Por favor, por favor, habla con un abogado y que investigue mi caso. Tu padre te ayudará. Utiliza toda la influencia que puedas, pide dinero prestado, si es necesario, recurre a las últimas instancias judiciales, al mismo presidente. Haz que mis asesinos paguen por su crimen. No tengo perdón en mi corazón para ellos, quienesquiera que sean, sólo venganza, un profundo deseo de venganza que dejo en tus manos como un deber que tienes que cumplir.
¡Cómo te amo, mi vida! Tengo en la mano la cartera que me diste. La estoy tocando. Es un objeto que has tocado tú. Haré que te lo envien. La beso por todas partes, triste tentativa de transmitirte mis besos. Pobre, desgastado y grasiento trocito de cuero. Qué brote de amor emana de mí y se derrama sobre este triste objeto, el único vínculo, trágico, personal, que me une a ti. Se me saltan las lágrimas y no puedo contenerlas. Se vierten por la cartera y le dan un aspecto aún más endeble y feo del que tenía. Cómo me alegro de no haberme traído tu fotografía. ¿Recuerdas, cuando me la diste, cómo lloré por lo bella que era y la expresión tan triste que tenías? Tenerla ahora aquí conmigo me mataría, pero a pesar de ello, no apartaría los ojos de ella.

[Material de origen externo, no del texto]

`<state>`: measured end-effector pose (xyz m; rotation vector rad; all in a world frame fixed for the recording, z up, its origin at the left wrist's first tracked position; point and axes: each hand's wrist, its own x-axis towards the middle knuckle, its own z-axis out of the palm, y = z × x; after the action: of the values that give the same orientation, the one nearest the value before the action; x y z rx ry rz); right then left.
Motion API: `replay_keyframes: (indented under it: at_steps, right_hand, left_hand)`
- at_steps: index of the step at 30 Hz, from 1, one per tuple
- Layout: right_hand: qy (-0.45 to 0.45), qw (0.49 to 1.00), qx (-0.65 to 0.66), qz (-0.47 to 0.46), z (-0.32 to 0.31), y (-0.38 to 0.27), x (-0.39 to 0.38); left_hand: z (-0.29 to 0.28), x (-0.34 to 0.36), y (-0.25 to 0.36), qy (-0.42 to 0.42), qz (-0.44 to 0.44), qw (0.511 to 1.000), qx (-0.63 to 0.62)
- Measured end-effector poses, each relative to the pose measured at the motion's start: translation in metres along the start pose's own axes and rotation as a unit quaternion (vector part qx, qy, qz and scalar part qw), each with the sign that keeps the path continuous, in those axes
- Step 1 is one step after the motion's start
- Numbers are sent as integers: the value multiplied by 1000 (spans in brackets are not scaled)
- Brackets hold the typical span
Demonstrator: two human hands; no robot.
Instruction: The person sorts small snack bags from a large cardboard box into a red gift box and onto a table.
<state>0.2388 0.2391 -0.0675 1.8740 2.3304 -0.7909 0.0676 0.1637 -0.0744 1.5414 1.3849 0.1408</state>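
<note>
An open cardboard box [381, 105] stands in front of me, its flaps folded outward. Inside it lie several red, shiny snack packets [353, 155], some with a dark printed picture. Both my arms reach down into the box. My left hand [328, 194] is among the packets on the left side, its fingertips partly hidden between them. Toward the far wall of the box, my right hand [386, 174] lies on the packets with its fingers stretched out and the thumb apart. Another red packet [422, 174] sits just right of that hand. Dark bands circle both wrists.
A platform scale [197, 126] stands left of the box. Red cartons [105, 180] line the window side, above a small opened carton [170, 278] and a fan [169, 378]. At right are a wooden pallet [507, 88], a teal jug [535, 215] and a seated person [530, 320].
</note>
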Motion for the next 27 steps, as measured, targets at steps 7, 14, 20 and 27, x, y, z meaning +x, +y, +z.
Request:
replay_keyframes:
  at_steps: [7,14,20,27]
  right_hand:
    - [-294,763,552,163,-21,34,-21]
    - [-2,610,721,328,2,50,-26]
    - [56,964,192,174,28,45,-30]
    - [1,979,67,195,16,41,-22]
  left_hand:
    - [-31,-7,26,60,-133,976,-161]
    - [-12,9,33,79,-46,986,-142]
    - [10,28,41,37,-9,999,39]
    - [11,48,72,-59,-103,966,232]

Los límites de mi alma parecen estallar. Me ahogo de pena y de melancolía. Férol sigue fumando. Didier ha terminado su carta y yo tengo que ir dejando la mía; así no me debilitará el pensar en ti.
Adiós, mi vida, mi amor, mi querida esposa. Sé valiente. El tiempo te ayudará. Ahora consigo controlarme. Ya no tengo miedo. Me enfrentaré a las balas francesas como un francés. El sacerdote acaba de regresar. Cómo te amo, cómo te necesito. Mi amor, siempre te he amado, siempre te he necesitado. Me has dado todo lo que podía satisfacerme. Adiós, adiós. Ya no me importa si va a ser niño o niña. Puede que lo mejor es que sea un niño, porque tu sufrimiento al leer esta carta será mucho mayor que el mío al escribirla. Todo mi amor es sólo para ti...


De la novela Senderos de gloria, de Humphrey Cobb.